I find Lindsay the least personable. Even though Ryan thinks she's coming around, I think that the girl is just as conniving as ever. She cries on demand, and only when it is most convenient to her. She's very automated and robotic, and her solos are the same way. The talent is undeniable, but she kind of just goes from note to note with little to no melody. Lindsay never emotes in her songs, the way that Alex did in his. I say that she should be the next to go.
I Gotta Be Me
Who can deny how precious Damien is? The problem is he isn't the "underdog" he is the clear front runner. All these stupid girls who have never been out of the country immediately fall in love with someone who has an accent. I know he has a good personality, but even before that, every girl in America was in love with that accent. Damien is a clear front runner, and though he is a really, really cute guy, here's the problem: He can't sing, he can't dance, he can't act, and he could never play anyone but himself. I want him to win because he's a sweetheart, but imagine him on Glee...what would he be? Himself. What if he was asked to play a rebellious drug addict whose mother died and had an affinity for cotton candy? He couldn't!
My Funny Valentine
So Sam's never heard this song (???) and I think I would be pretty pissed to be him...I mean, if there would have been a safe person it should have been him. But he can't quite give Ryan Murphey what he wants...I think his vocals were breathtaking and he needs to front a band ASAP, but somehow Ryan has decided he's too obvious. I disagree, though. Is it really real to cry on demand like Lindsay does? Is that "vulnerability"? Being able to spill out all your life's woes the minute you realize you might not get what you want? There have to be layers, and Samuel is a very layered guy.
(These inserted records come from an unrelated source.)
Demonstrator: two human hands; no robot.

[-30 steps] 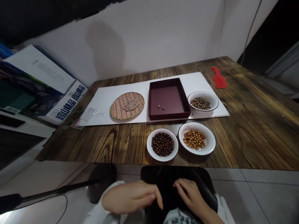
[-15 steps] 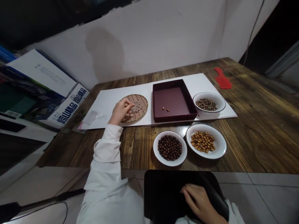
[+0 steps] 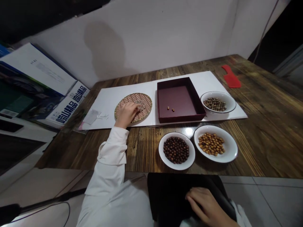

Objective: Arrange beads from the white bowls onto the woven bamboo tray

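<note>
While the left hand [image 3: 128, 112] bends narrowly over beads [image 3: 143, 108] on the mat [image 3: 129, 97], the right hand [image 3: 202, 201] lies loosely curled. Whether either holds anything, I cannot tell.

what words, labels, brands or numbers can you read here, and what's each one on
"崂山精品": dark blue, twice on the white side of the carton at far left; the first character is uncertain.
Small print on the carton's white top: too small to read.
Pale label on its dark green side: too blurred to read.
No other writing can be made out.
</note>
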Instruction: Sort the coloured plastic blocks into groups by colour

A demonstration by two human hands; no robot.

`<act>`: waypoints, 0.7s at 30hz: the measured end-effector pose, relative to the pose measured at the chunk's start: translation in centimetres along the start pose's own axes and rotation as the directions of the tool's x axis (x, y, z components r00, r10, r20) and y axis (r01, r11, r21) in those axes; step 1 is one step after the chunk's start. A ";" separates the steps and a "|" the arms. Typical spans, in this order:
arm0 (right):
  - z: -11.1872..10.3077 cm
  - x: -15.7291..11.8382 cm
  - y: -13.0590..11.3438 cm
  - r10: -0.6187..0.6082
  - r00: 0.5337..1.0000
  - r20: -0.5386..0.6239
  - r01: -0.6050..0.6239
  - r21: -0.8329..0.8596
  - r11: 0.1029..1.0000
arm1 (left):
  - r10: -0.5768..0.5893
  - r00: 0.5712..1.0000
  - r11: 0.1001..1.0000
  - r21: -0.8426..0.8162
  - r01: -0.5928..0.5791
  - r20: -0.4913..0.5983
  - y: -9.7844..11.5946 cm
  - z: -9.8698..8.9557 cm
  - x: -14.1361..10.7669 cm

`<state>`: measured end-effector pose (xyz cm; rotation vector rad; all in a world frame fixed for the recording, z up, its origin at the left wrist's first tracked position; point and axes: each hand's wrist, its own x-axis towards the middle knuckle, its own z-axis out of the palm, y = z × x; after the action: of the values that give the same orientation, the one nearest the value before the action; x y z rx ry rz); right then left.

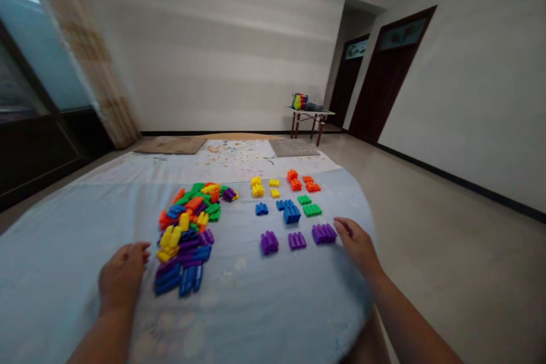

Do you think we've gotten to his root yet, do you think we've realized how he operates and why he operates that way? No. He doesn't dispense information on demand. And that's very real to me. If someone introduced them self I wouldn't immediately be like: "HI I'M GORDANA AND MY FATHER LEFT ME AND I HAD TO LIVE ON THE STREET GROWING UP BECAUSE MY MOM COULDN'T FIND WORK." (Except I kinda just did) You would have to ask me to figure that out.